Data Pipelines
Source Systems
Introduction to Source Systems
Key Concepts
- Data Engineering Lifecycle:
- Stages: Data generation, ingestion, transformation, storage, serving, and monitoring.
- Importance of Ingestion: 80% of AI/ML work involves data engineering, yet often overlooked.
- Source Systems:
- Types:
- Databases: Relational (SQL) and non-relational (NoSQL).
- Files: Structured (CSV), semi-structured (JSON), unstructured (text, images, videos).
- Streaming Systems: Continuous data flow (e.g., IoT devices, logs).
- Data Types:
- Structured: Tabular data (rows and columns).
- Semi-structured: JSON, XML (key-value pairs, nested structures).
- Unstructured: Text, images, audio, video.
Databases
- Relational Databases:
- Structure: Tables with rows and columns, linked by keys.
- CRUD Operations: Create, Read, Update, Delete.
- Normalization: Minimizes redundancy by splitting data into related tables.
- Primary Key: Uniquely identifies each row.
- Foreign Key: Links tables by referencing a primary key.
- SQL: Standard language for querying relational databases (e.g., SELECT, JOIN, WHERE).
- NoSQL Databases:
- Types: Key-value, document, wide-column, graph.
- Flexibility: No fixed schema, supports unstructured/semi-structured data.
- Scalability: Horizontal scaling across multiple servers.
- Eventual Consistency: Data may not be immediately consistent across nodes.
- Examples: MongoDB (document store), DynamoDB (key-value store).
- ACID Principles:
- Atomicity: Transactions are all-or-nothing.
- Consistency: Data remains valid after transactions.
- Isolation: Concurrent transactions don’t interfere.
- Durability: Completed transactions are permanent.
Files and Object Storage
- Files:
- Types: CSV, JSON, text, images, videos.
- Source Systems: File systems (Google Drive), object storage (Amazon S3, ADLS, GCS).
- Object Storage:
- Structure: Flat, no hierarchy (despite folder-like UIs).
- Key Features:
- UUID: Unique identifier for each object.
- Metadata: Additional info (e.g., creation date, file type).
- Immutable: Objects can’t be updated; new versions are created.
- Use Cases: Data lakes, machine learning datasets.
Streaming Systems
- Logs:
- Definition: Append-only records of events (e.g., user activity, system errors).

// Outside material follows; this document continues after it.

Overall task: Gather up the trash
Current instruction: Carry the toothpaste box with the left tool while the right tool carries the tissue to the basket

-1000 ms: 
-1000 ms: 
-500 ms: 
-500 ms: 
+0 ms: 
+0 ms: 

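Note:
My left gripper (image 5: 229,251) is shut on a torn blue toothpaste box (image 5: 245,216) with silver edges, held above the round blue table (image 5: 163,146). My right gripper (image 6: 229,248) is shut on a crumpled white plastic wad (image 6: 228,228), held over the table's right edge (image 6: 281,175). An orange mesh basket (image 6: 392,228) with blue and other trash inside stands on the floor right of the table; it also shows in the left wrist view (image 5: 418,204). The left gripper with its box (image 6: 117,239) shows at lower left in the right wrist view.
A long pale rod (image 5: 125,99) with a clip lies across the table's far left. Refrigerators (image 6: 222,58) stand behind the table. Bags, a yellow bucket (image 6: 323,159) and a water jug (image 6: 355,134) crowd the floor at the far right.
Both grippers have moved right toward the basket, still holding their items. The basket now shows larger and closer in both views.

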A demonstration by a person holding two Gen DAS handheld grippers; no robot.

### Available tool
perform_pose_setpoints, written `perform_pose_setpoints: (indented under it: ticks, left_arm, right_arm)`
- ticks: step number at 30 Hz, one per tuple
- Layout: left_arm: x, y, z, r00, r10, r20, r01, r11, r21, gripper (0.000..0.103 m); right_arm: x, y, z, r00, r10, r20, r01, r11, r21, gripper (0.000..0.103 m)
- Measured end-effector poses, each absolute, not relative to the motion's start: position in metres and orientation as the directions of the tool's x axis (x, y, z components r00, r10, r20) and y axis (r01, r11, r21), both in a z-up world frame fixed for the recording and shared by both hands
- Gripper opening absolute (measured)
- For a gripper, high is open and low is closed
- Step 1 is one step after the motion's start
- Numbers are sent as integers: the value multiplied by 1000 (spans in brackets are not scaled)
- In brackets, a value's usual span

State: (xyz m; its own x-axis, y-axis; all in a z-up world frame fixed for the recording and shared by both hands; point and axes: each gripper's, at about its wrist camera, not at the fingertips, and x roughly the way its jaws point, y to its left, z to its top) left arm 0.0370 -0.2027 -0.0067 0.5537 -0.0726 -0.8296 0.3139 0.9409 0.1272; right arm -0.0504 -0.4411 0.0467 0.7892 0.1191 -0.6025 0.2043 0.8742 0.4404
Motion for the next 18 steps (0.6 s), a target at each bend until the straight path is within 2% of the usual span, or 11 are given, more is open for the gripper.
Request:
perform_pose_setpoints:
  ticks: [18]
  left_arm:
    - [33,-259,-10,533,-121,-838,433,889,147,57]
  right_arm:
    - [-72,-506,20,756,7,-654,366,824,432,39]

- Use Cases: Monitoring, debugging, anomaly detection.
- Log Levels: Debug, Info, Warn, Error, Fatal.
- Streaming Data:
- Components:
- Event Producer: Generates messages (e.g., IoT devices, APIs).
- Event Consumer: Processes messages (e.g., payment systems, inventory updates).
- Event Router: Distributes messages (e.g., Apache Kafka, Amazon Kinesis).
- Types:
- Message Queues: Temporary storage (e.g., Amazon SQS).
- Streaming Platforms: Persistent logs (e.g., Apache Kafka).
DataOps and Orchestration
- DataOps:
- Focus: Automation, monitoring, and quality assurance in data pipelines.
- Tools: Infrastructure as code, monitoring tools.
- Orchestration:
- DAGs: Directed Acyclic Graphs for workflow management (e.g., Apache Airflow).
- Tasks: Automating pipeline tasks, ensuring data quality.
Connecting to Source Systems
- Methods of Connection:
- AWS Management Console: Manual, not repeatable or traceable.
- Command Line Interface (CLI): More programmatic but still manual.
- SDKs (e.g., Boto3): Programmatic and repeatable, ideal for automation.
- API Connectors (e.g., JDBC, ODBC): Used to connect applications to databases.
- Key Components for Connection:
- Endpoint: The address of the resource (e.g., database endpoint).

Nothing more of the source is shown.